**The task:**
The answer must consist of each line below that contains the string "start".

**Data section:**
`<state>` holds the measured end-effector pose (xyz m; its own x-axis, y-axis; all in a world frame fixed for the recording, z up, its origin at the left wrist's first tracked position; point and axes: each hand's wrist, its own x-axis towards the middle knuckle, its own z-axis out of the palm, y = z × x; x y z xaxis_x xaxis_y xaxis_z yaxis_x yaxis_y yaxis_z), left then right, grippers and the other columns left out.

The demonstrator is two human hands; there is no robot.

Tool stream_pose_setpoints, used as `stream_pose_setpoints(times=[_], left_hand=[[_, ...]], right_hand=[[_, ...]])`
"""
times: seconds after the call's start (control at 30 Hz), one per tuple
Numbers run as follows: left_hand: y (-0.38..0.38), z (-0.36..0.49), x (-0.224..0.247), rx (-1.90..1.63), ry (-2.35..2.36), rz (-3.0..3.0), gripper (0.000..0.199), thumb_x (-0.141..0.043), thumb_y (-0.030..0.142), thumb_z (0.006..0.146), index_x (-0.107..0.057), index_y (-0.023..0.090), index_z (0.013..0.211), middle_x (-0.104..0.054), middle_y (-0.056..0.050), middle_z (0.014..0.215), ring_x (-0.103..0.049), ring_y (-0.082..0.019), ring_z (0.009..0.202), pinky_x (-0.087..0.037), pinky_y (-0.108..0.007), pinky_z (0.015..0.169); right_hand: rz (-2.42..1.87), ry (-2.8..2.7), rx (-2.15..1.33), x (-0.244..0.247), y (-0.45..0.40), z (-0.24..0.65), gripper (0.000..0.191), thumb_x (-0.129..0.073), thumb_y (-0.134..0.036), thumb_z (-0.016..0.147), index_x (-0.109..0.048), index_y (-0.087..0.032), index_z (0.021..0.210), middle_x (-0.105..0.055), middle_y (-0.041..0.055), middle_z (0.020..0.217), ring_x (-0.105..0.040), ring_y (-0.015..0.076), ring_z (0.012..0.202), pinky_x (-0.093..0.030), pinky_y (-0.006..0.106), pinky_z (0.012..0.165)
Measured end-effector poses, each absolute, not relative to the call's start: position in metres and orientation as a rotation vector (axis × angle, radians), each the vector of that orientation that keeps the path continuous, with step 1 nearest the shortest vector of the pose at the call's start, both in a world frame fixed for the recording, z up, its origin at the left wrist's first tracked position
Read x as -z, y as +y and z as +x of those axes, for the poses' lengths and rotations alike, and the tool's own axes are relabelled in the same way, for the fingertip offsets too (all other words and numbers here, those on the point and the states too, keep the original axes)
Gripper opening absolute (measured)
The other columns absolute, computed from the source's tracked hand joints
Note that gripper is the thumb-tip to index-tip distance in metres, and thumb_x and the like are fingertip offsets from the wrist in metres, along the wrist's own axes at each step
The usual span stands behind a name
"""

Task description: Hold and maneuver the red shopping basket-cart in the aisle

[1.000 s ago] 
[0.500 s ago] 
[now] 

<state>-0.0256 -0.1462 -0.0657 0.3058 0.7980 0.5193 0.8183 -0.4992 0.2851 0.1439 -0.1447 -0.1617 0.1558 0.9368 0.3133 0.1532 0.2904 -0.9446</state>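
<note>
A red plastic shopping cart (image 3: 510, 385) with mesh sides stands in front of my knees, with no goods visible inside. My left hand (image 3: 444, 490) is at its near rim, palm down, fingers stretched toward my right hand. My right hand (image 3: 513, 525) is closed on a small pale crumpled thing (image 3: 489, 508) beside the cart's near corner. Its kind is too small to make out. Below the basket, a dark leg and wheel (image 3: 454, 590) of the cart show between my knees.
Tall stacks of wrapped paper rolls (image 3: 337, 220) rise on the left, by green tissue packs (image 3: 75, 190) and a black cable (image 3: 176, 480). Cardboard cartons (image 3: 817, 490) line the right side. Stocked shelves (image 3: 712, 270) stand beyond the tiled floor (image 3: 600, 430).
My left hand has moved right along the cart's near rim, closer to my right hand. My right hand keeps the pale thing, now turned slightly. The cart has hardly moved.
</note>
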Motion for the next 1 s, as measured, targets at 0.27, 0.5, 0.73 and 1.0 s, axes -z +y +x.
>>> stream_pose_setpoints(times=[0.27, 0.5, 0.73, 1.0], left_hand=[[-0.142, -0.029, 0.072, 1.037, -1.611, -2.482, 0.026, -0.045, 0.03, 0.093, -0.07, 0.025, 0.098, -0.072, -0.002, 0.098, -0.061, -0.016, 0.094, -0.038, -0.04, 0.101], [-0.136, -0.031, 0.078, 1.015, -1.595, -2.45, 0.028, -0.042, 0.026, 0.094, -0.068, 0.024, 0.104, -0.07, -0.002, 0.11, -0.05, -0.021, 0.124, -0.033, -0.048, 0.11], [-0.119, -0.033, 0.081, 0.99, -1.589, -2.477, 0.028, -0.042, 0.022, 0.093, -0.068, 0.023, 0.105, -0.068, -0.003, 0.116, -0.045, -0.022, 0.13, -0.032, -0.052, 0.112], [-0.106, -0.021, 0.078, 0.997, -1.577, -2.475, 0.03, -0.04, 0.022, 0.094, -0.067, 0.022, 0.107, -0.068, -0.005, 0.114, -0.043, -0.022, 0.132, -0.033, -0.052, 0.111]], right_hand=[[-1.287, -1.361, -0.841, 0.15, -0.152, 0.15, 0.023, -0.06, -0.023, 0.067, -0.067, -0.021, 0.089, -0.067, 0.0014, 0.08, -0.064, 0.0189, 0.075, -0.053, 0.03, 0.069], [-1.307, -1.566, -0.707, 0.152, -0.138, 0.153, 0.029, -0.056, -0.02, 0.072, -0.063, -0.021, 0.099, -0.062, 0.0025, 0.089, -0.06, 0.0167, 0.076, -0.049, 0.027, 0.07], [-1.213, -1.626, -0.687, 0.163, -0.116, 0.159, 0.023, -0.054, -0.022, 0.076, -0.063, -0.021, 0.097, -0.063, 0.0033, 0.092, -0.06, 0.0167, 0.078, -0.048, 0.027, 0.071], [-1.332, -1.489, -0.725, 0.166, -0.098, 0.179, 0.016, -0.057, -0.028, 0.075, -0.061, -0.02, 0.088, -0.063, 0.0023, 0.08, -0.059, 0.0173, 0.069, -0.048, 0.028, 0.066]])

**Solution for this exercise:**
times: seconds after the call's start (control at 30 Hz), one per tuple
Measured end-effector poses, each absolute, not relative to the call's start: position in metres and orientation as a rotation vector (axis × angle, radians), each the vector of that orientation that keeps the path continuous, with step 1 nearest the shortest vector of the pose at the call's start, both in a world frame fixed for the recording, z up, its origin at the left wrist's first tracked position

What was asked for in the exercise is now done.